Most transmission payments to PJM cover the cost of the individual utility transmission system in which the load (demand) is located. For example, load in Baltimore, Maryland pays for most of the transmission costs of the Baltimore Gas & Electric transmission system. However, new transmission facilities costs that are considered to produce regional benefits, such as upgrades to the high-voltage 500 kV transmission system, are allocated to all ratepayers in PJM. For example, fifty percent of the regional upgrade costs on high-voltage components (230 kV and above) are allocated based on shares of peak load. The remaining fifty percent of the upgrade costs are allocated by estimating the benefits of the upgrade using a methodology based on energy flows. This methodology is known as a Flow-Based Method, or alternatively as a Distribution Factor Method, or DFAX Method. Distribution factors measure the share of energy that flows through the transmission facilities going from generation sources to loads. For lower-voltage upgrades, costs of “regional” upgrades are allocated using only the Flow-Based Method. In contrast, when an upgrade is not considered regional, the costs are borne solely by the ratepayers of the utility implementing the upgrade.

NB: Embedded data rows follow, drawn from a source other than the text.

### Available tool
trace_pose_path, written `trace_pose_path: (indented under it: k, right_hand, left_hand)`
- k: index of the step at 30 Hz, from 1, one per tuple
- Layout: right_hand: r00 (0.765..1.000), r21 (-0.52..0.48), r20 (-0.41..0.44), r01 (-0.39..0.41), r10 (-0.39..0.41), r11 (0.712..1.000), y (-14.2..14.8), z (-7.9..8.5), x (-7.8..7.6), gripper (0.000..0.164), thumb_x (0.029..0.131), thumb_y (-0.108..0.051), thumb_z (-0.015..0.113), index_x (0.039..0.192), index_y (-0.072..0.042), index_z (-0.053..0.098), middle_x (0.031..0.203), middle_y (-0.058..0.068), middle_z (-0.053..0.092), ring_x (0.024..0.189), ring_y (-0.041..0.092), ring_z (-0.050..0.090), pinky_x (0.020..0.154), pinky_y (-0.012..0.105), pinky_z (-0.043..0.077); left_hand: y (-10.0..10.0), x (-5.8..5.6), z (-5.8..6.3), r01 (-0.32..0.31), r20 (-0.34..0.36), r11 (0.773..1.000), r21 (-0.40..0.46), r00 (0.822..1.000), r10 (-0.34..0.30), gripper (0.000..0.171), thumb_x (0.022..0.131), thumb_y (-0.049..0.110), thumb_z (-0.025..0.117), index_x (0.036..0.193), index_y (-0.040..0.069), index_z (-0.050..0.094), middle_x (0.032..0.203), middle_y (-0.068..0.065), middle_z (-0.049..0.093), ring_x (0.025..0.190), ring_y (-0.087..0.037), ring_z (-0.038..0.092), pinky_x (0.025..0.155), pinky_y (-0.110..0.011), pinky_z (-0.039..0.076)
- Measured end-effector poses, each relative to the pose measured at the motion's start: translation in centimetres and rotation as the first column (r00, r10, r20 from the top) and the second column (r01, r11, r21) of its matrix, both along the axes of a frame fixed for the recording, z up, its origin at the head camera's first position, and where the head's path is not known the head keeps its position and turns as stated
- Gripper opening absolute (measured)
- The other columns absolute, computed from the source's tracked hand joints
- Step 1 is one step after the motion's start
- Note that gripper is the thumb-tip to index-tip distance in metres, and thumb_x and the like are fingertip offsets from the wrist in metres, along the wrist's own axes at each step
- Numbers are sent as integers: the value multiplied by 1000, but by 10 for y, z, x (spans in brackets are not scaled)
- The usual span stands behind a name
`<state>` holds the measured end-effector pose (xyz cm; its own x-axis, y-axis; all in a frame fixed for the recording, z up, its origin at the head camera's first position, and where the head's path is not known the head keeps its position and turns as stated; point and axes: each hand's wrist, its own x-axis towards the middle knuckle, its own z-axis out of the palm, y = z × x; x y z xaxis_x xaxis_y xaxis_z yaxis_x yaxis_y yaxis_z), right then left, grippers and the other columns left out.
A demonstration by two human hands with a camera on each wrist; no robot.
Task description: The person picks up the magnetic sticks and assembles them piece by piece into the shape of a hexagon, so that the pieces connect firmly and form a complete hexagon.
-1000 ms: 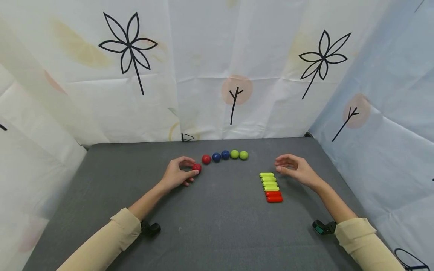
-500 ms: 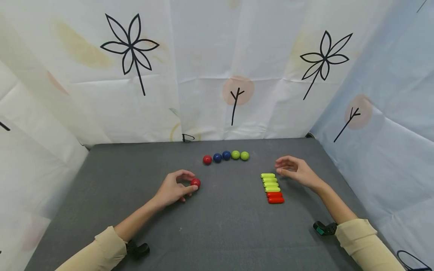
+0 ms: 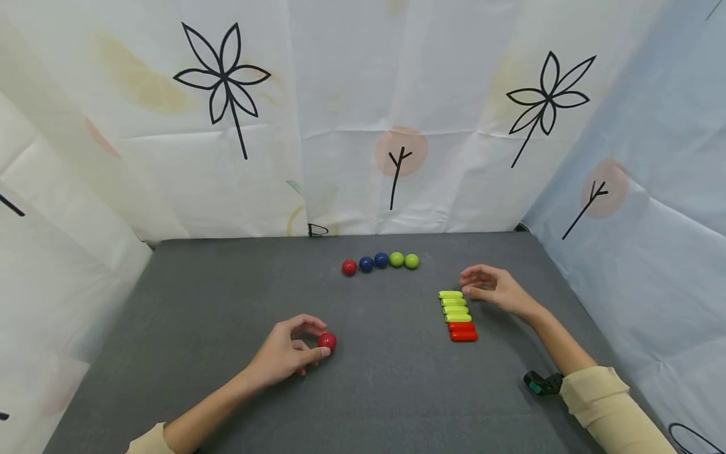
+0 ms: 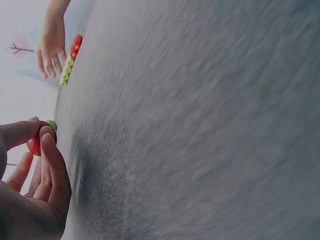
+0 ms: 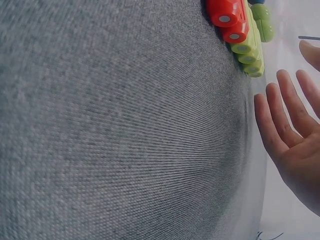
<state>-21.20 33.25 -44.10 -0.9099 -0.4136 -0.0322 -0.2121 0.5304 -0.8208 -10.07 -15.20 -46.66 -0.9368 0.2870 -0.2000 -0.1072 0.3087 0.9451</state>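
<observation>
My left hand (image 3: 286,352) pinches a red ball (image 3: 327,342) between thumb and fingers, over the left-middle of the grey table. In the left wrist view the same red ball (image 4: 35,144) shows between the thumb and fingertips. My right hand (image 3: 493,290) holds nothing; its fingers are loosely bent beside the far end of a column of short rods. That column has several yellow-green rods (image 3: 455,306) and two red rods (image 3: 463,332) at the near end. In the right wrist view the right hand (image 5: 295,125) has its fingers spread apart, and the red rods (image 5: 227,20) show pale round ends.
Toward the back of the grey table (image 3: 374,403) runs a row of balls: one red ball (image 3: 349,267), two blue balls (image 3: 374,261) and two green balls (image 3: 404,260). White printed cloth (image 3: 351,94) rises behind the table and at both sides.
My left hand has drawn the red ball away from the left end of the ball row, toward the near side of the table. The right hand has barely moved.
</observation>
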Motion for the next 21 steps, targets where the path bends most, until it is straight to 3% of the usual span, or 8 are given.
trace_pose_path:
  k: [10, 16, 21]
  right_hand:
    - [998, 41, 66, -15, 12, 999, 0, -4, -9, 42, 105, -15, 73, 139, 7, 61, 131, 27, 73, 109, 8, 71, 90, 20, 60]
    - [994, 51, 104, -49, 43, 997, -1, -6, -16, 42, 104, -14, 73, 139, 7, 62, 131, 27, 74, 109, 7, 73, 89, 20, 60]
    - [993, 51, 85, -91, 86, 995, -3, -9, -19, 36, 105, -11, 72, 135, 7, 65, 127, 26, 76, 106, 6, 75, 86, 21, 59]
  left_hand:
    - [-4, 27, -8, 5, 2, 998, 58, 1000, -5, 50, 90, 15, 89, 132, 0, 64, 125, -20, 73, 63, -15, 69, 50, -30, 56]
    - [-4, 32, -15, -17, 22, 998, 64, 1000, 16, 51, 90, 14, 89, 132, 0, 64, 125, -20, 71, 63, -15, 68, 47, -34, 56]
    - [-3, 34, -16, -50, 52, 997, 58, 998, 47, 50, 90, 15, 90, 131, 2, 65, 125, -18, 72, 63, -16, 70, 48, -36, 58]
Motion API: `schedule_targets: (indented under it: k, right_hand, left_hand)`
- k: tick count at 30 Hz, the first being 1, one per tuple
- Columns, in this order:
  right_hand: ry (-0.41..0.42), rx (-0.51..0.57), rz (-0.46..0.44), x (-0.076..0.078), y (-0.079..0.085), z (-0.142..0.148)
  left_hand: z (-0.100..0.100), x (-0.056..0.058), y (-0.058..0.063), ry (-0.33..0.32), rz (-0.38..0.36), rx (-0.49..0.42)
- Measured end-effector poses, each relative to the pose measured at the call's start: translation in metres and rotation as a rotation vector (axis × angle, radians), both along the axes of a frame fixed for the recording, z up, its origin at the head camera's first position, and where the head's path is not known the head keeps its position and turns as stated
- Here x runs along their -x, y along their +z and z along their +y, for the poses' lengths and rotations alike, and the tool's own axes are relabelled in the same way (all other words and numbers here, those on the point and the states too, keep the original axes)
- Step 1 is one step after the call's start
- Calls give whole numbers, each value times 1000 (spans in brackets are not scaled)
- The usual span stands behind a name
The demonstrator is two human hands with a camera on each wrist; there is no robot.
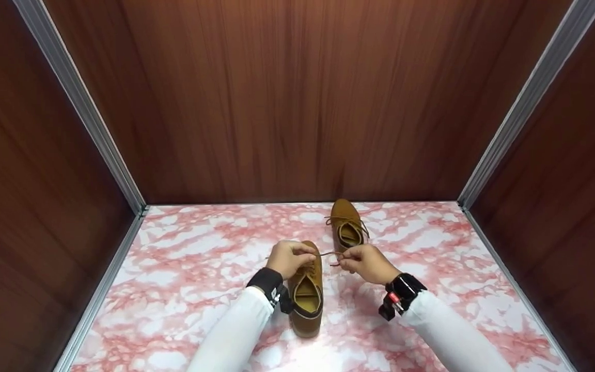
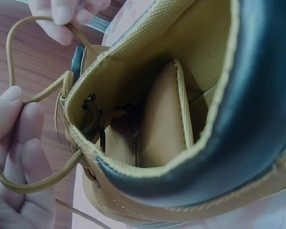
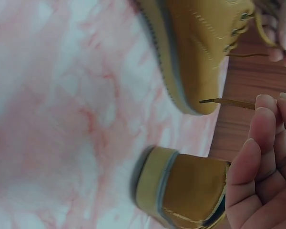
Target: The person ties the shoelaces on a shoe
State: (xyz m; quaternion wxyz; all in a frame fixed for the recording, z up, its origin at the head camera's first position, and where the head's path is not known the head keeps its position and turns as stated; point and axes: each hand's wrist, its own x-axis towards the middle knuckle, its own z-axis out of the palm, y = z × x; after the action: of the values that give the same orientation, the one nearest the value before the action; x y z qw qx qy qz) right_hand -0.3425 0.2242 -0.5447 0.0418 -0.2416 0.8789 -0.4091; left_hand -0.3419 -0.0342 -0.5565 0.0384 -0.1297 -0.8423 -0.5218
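A tan lace-up shoe [image 1: 307, 323] stands on the marbled surface in the head view, its toe pointing away. Over its front, my left hand [image 1: 293, 258] pinches a brown shoelace [image 1: 331, 253] between thumb and fingers. My right hand [image 1: 369, 263], to the right of the shoe, grips the same lace near its end. In the left wrist view the lace [image 2: 35, 187] bends in a loop round my left fingers beside the shoe's opening [image 2: 155, 109]. The dark lace tip [image 3: 207, 101] sticks out past my right fingers [image 3: 262, 126] in the right wrist view.
A matching tan shoe [image 1: 345, 211], its laces spread at the sides, stands farther back near the brown panel wall [image 1: 297, 103]. Similar panels with grey metal edging [image 1: 91, 119] rise at left and right. The red and white surface [image 1: 189, 294] spreads around the shoes.
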Motion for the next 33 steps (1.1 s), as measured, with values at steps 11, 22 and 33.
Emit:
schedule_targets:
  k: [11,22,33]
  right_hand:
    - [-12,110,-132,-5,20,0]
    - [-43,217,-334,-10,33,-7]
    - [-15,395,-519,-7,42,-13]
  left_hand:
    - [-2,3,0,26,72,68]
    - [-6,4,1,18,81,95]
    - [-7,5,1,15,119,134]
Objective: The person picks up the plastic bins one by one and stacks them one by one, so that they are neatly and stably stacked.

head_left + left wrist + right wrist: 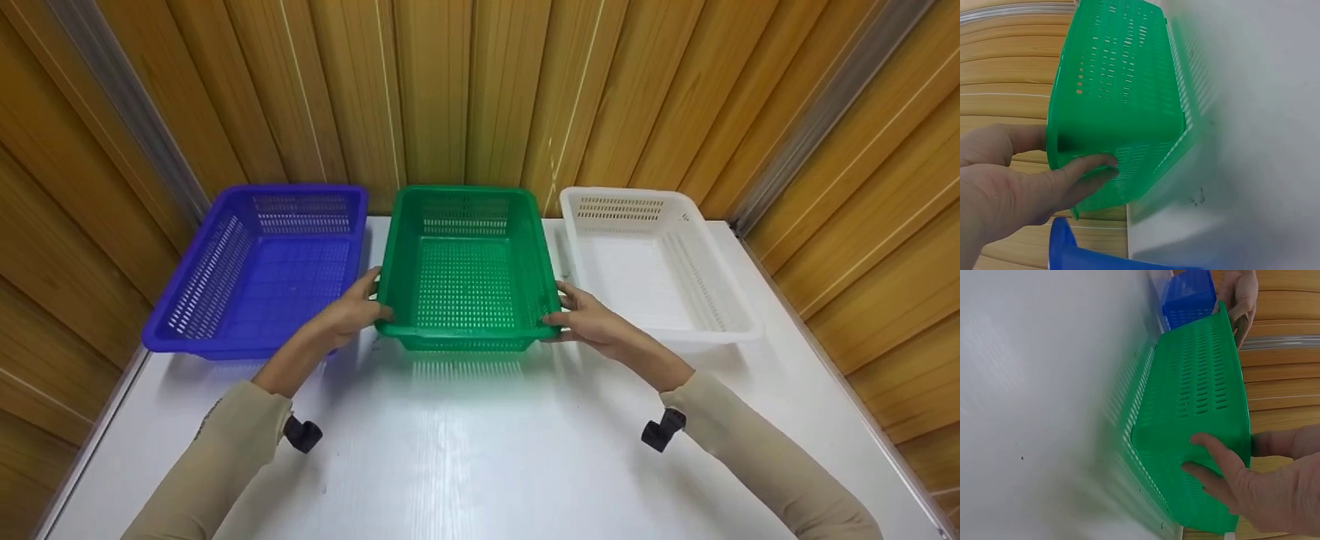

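Between both hands is a green plastic basket (465, 332) with slotted walls and a perforated floor, upright on the white table and with nothing in it. My left hand (352, 309) grips its rim near the front left corner, thumb over the rim and fingers against the outer wall. At the front right corner my right hand (589, 319) holds the rim the same way. Both wrist views show the thumb on one side of the rim (1053, 135) and fingers pressed to the outside of the green wall (1190, 416).
A blue-purple basket (255, 345) stands to the left, close to my left hand. To the right is a white basket (720, 259), beside my right hand. The white table (465, 450) extends in front, and wood-panelled walls (465, 90) rise behind and at both sides.
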The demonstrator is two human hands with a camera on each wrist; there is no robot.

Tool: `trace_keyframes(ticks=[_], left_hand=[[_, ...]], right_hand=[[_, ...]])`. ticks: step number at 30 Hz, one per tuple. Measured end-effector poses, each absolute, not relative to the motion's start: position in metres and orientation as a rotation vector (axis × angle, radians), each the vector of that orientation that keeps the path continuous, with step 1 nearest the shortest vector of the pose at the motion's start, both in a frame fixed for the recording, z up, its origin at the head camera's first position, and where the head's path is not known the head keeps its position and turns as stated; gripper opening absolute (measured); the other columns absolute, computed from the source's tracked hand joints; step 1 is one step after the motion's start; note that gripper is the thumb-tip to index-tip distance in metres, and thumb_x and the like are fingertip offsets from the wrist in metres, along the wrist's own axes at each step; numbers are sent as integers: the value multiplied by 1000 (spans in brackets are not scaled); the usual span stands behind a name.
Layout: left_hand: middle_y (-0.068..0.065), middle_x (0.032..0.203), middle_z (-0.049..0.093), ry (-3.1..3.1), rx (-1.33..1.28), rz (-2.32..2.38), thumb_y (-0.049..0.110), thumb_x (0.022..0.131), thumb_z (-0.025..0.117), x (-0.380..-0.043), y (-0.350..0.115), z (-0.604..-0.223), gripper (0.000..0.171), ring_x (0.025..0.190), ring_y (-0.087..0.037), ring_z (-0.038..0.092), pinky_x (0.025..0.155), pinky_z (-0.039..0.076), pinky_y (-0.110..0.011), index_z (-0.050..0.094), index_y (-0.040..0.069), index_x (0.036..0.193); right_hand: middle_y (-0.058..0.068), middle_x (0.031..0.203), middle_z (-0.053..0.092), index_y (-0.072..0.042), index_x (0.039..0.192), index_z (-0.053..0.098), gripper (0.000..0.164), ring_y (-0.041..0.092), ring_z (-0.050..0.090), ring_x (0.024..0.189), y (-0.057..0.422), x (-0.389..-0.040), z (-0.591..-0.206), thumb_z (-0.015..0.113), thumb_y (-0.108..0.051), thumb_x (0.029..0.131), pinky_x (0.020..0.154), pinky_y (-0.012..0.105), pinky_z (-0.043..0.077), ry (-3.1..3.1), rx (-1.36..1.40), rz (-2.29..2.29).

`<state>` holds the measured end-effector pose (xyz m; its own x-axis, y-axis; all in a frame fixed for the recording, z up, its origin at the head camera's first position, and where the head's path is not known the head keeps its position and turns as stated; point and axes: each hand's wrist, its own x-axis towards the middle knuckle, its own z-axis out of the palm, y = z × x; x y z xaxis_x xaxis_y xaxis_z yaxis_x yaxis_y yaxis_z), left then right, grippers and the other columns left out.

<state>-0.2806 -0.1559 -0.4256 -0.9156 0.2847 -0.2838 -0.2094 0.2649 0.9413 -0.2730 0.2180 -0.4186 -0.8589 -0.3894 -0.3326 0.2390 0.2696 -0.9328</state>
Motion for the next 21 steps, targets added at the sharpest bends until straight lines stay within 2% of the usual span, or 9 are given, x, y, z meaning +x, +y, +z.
trace_keyframes(ticks=[4, 9, 15, 18, 21], left_hand=[[-24, 170, 10, 2069, 50, 1740, -8, 86, 55, -279, -159, -422, 100, 153, -42, 23, 123, 28, -55, -3, 11, 165], [-21, 171, 8, 1990, 55, 1822, -6, 88, 57, -277, -162, -417, 102, 154, -41, 23, 124, 28, -53, -6, 15, 165], [-19, 171, 10, 2005, 69, 1881, -3, 87, 62, -274, -164, -410, 103, 156, -40, 20, 125, 26, -56, -1, 17, 166], [-18, 171, 12, 2000, 124, 1927, -3, 88, 63, -273, -166, -408, 102, 156, -40, 23, 124, 29, -57, 0, 17, 166], [-17, 171, 14, 1990, 186, 1978, -5, 87, 64, -273, -170, -405, 102, 156, -39, 23, 122, 31, -58, 3, 17, 166]], right_hand=[[28, 162, 33, -3, 164, 6, 81, 23, 66, 113, 221, -271, -414, 54, 0, 98, 99, 45, 58, 2054, -132, -1685], [24, 162, 36, -3, 164, 11, 81, 24, 69, 115, 222, -267, -408, 54, 0, 96, 92, 40, 61, 2094, -104, -1737], [21, 161, 41, -6, 164, 17, 77, 10, 71, 99, 225, -265, -402, 55, -5, 96, 93, 34, 60, 2145, -42, -1775], [20, 161, 40, -9, 164, 17, 81, 10, 68, 105, 225, -264, -402, 57, -8, 93, 96, 30, 58, 2178, -17, -1771], [19, 162, 35, -13, 165, 12, 87, 19, 61, 120, 223, -264, -401, 57, -7, 91, 100, 32, 56, 2138, -30, -1806]])
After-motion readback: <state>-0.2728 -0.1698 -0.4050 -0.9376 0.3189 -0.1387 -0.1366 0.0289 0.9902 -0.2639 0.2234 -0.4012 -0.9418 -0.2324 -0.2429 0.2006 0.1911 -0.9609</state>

Several assumptions are necessary to implement a Flow-Based Method, and FERC is reviewing complaints concerning two assumptions in PJM’s methodology. The first assumption under review is the distribution factor cut-off. The intuition behind the distribution-factor cut-off is that systems that are distant do not benefit from, and thus should not have to pay for, transmission upgrades far away. For example, transmission ratepayers in Chicago should not have to pay for transmission upgrades in New Jersey, and vice versa. Power flowing between any two points on a transmission system induces at least some power flows on every transmission line on the system. Without a cut-off, ratepayers in Chicago would pay a share of the costs for regional transmission upgrades in New Jersey. PJM currently sets its cut-off at one percent. This may seem low, because cut-offs of three percent or higher often are used for calculating transmission availability and for market power mitigation protocols. But setting the distribution cut-off too high, even at one percent, can result in the cost being allocated to a very small share of ratepayers—which means these ratepayers may pay very high rates for a project that has regional benefits. At present, there is no research-supported reason for the cut-off being set at any specific level, nor has research been presented on the net effects on sets of ratepayers from using different cut-off values. Hence, those viewing themselves as disadvantaged by the cut-off being set at one percent argue that the cut-off should be set at a lower level in order to allocate costs to a broader group of ratepayers.
The second assumption under review is called netting. To understand netting, consider the following example. Utility A has a north zone and a south zone, with energy generally flowing from north to south. Further suppose that Utility B has load embedded in the south zone. Finally, suppose that Utility A’s load grows in the south, and to serve this growth Utility A needs a transmission upgrade. At the same time, Utility B’s load in the south zone remains constant. With netting, the energy flows to serve Utility A’s north load are netted against Utility A’s south load. If Utility A’s loads in the north zone and south zone are roughly equal or if the north load is greater than the south load, then Utility A may not be allocated any of the costs associated with its transmission upgrade. Whereas, Utility B may be allocated one hundred percent of the costs, even though Utility B’s load did not change and Utility B does not need the upgrade.
In this environment, FERC’s ANOPR seeks comments on a wide range of issues. In Order No. 1000, FERC stated that the first principle for transmission pricing is that cost allocation be roughly commensurate with the benefits received by those who pay. The problem is properly identifying the benefits received by ratepayers, of which the PJM methodology is one of many possible solutions. Comments to FERC may help identify a methodology that yields better information on who benefits from changes to the transmission system, and thus may result in better methodologies for determining which transmission customers should pay, and how much they should pay, for system upgrades.